The federal estate tax was adopted in 1916 as a way for the nation, which was preparing to enter a major war, to raise revenue. The tax, assessed on a stock instead of on a flow as most taxes are, amounts to double taxation because the wealth being taxed was previously subject to income taxes. The current top rate is 35% and is scheduled to rise to 55% in 2013. Full repeal of the estate tax is a key plank of Governor Romney’s plan for tax reform.

Various studies have shown that repealing the estate tax would have many benefits. The CBO found that death tax repeal would save taxpayers $516 billion over 10 years. It also would eliminate the incentive for senior citizens to spend frivolously instead of passing down their savings to the next generation. Similarly, repeal would prevent the dissolution of many family businesses.

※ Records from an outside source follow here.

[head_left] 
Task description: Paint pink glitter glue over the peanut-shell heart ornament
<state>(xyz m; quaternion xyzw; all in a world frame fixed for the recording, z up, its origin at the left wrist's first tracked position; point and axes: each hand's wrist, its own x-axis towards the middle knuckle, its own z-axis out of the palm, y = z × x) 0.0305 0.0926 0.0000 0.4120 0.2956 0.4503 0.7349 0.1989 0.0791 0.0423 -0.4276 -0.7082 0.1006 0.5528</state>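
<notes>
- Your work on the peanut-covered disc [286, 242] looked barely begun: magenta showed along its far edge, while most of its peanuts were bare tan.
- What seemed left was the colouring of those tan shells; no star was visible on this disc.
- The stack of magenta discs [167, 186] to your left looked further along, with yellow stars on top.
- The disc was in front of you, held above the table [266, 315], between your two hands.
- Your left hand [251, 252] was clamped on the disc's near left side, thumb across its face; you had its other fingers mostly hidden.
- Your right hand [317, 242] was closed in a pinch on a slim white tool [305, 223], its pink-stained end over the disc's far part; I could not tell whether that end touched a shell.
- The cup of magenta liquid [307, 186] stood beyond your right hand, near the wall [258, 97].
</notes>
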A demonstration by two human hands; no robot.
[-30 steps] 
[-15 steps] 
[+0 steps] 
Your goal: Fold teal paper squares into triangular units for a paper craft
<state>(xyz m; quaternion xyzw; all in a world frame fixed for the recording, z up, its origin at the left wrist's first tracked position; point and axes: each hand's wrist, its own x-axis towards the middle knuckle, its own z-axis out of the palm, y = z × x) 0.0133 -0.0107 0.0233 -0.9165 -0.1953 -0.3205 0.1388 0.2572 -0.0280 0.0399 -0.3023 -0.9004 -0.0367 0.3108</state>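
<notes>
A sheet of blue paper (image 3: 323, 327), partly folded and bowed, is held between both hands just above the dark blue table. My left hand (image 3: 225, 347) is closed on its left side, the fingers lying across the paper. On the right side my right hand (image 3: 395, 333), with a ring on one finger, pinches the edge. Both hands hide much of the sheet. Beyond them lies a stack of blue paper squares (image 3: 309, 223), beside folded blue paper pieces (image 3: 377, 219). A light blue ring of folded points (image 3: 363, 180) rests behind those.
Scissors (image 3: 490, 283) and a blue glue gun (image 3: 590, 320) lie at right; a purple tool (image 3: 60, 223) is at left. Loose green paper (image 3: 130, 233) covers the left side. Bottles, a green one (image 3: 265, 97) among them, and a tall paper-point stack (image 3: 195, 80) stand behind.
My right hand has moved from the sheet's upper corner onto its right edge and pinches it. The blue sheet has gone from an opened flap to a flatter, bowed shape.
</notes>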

Moreover, estate tax repeal would have significant growth effects. A report co-authored by former White House economist and CBO director Douglas Holtz-Eakin found that death tax repeal would create 1.5 million jobs by growing the economy. Unemployment would fall by 0.9 percentage points, while investment would increase by 3 percent.

The increase in growth resulting from repealing the estate tax would have positive effects on federal revenue. Republicans on the Joint Economic Committee point out that the revenue currently generated by the estate tax is meager: $7.4 billion in FY 2011 (just 0.30% of federal revenue) and an estimated $11 billion in FY 2012.

Former Treasury Department economist Stephen J. Entin wrote in a 2011 report that repeal would boost annual GDP by 2.25 percent and capital stock by 6.1 percent by the end of 10 years. The effect of this growth would be to generate $548 billion in new revenue over the 10-year baseline, leading to a total increase of $89 billion that could be used to reduce other tax rates and further enhance growth.

Permanent repeal of the estate tax is a policy proposal that has been analyzed with positive results for quite some time. It is time to implement repeal and observe the resulting increase in prosperity.